Some closed-form solutions in random vibration of Bresse-Timoshenko beams

Abstract Random vibration of simply supported uniform Bresse-Timoshenko beams is considered under ‘rain-on-the-roof’ (stationary space- and time -wise ideal white noise) excitation. An approximate differential equation is used with both shear distortion and rotary inertia included, but with the term which covers the simultaneous action of these effects omitted. A closed-form solution is derived for the displacement and velocity space-time correlation function of the Bresse-Timoshenko beam with transverse damping, generalizing the corresponding result by Eringen for the classical Bernoulli-Euler beam. Closed-form solutions are also derived for beams with structural or Voigt damping mechanisms.
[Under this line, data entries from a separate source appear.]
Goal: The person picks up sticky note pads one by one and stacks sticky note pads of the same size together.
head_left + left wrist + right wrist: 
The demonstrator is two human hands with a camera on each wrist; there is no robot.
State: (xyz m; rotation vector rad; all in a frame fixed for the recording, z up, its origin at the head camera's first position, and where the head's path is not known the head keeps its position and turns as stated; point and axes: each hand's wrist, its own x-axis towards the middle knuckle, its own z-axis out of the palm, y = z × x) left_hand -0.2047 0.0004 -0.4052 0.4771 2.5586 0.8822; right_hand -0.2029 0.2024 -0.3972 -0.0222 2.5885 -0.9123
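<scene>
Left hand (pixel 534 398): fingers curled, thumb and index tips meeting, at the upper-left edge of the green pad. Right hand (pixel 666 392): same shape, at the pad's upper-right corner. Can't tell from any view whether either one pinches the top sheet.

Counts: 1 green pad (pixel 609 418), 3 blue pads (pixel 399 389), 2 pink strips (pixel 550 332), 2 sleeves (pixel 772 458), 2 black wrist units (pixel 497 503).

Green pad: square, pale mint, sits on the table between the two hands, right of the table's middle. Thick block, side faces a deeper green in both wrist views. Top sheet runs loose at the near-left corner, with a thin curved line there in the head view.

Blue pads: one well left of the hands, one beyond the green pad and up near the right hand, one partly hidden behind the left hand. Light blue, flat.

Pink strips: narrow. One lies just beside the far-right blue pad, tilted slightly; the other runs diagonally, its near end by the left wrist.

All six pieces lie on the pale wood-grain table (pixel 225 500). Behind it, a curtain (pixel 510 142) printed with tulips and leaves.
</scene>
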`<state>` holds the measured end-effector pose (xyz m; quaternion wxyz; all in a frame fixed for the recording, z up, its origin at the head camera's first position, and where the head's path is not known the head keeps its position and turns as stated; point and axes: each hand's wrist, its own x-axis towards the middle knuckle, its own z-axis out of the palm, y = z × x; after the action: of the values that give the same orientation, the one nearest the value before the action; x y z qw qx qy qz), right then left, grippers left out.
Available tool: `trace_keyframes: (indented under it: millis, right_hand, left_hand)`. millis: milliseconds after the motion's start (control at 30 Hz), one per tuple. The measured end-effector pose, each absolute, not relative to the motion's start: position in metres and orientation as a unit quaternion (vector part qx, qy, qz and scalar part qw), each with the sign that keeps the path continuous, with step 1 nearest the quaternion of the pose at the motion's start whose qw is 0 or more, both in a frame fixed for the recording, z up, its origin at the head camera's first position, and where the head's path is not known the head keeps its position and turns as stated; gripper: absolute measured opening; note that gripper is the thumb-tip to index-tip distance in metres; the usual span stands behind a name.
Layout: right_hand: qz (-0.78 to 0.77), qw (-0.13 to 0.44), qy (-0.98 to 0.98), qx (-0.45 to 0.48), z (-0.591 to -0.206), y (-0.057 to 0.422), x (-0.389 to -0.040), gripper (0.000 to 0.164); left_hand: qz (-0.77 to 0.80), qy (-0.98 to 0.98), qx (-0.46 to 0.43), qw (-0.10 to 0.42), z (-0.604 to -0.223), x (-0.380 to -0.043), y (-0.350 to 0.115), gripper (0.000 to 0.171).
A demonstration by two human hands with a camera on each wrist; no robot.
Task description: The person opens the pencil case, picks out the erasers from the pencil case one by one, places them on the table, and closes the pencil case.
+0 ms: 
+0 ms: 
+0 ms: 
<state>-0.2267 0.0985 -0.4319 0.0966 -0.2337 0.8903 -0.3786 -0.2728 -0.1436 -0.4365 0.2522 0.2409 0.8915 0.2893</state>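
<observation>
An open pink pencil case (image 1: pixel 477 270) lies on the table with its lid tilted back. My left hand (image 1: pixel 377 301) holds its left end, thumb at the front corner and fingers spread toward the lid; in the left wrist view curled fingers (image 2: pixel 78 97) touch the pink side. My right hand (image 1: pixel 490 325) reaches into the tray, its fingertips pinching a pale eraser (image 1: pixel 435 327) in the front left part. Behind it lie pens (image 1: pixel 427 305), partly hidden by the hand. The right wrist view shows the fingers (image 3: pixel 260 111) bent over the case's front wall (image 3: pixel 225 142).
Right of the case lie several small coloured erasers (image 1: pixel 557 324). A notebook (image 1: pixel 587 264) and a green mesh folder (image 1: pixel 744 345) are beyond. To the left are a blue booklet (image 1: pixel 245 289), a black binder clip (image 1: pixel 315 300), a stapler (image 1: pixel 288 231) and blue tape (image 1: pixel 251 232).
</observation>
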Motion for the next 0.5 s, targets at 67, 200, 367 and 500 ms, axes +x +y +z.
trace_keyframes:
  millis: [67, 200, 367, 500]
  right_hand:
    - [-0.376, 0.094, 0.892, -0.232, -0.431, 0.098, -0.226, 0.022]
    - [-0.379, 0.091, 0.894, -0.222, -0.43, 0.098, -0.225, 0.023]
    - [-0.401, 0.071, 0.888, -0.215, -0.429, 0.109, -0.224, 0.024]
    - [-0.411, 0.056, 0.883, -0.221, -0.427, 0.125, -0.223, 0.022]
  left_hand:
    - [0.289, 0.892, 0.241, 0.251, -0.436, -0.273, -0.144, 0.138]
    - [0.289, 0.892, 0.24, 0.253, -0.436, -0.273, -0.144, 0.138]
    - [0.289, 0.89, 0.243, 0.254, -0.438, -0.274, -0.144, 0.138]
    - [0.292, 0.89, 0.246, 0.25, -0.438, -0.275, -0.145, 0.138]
The mean-square value of the stress diverges for both the classical Bernoulli-Euler and Bresse-Timoshenko beams with transverse damping, but converges for the beam possessing structural damping. The main finding of this study is identity of the space-time correlation functions of displacement according to the refined Bresse-Timoshenko and classical Bernoulli-Euler theories, when the joint action of rotary inertia and shear deformation is neglected for the beam under the ‘rain-on-the-roof’ excitation. This remarkable coincidence takes place for beams possessing (a) transverse viscous damping, (b) Voigt damping, and (c) combined rotary and transverse viscous damping.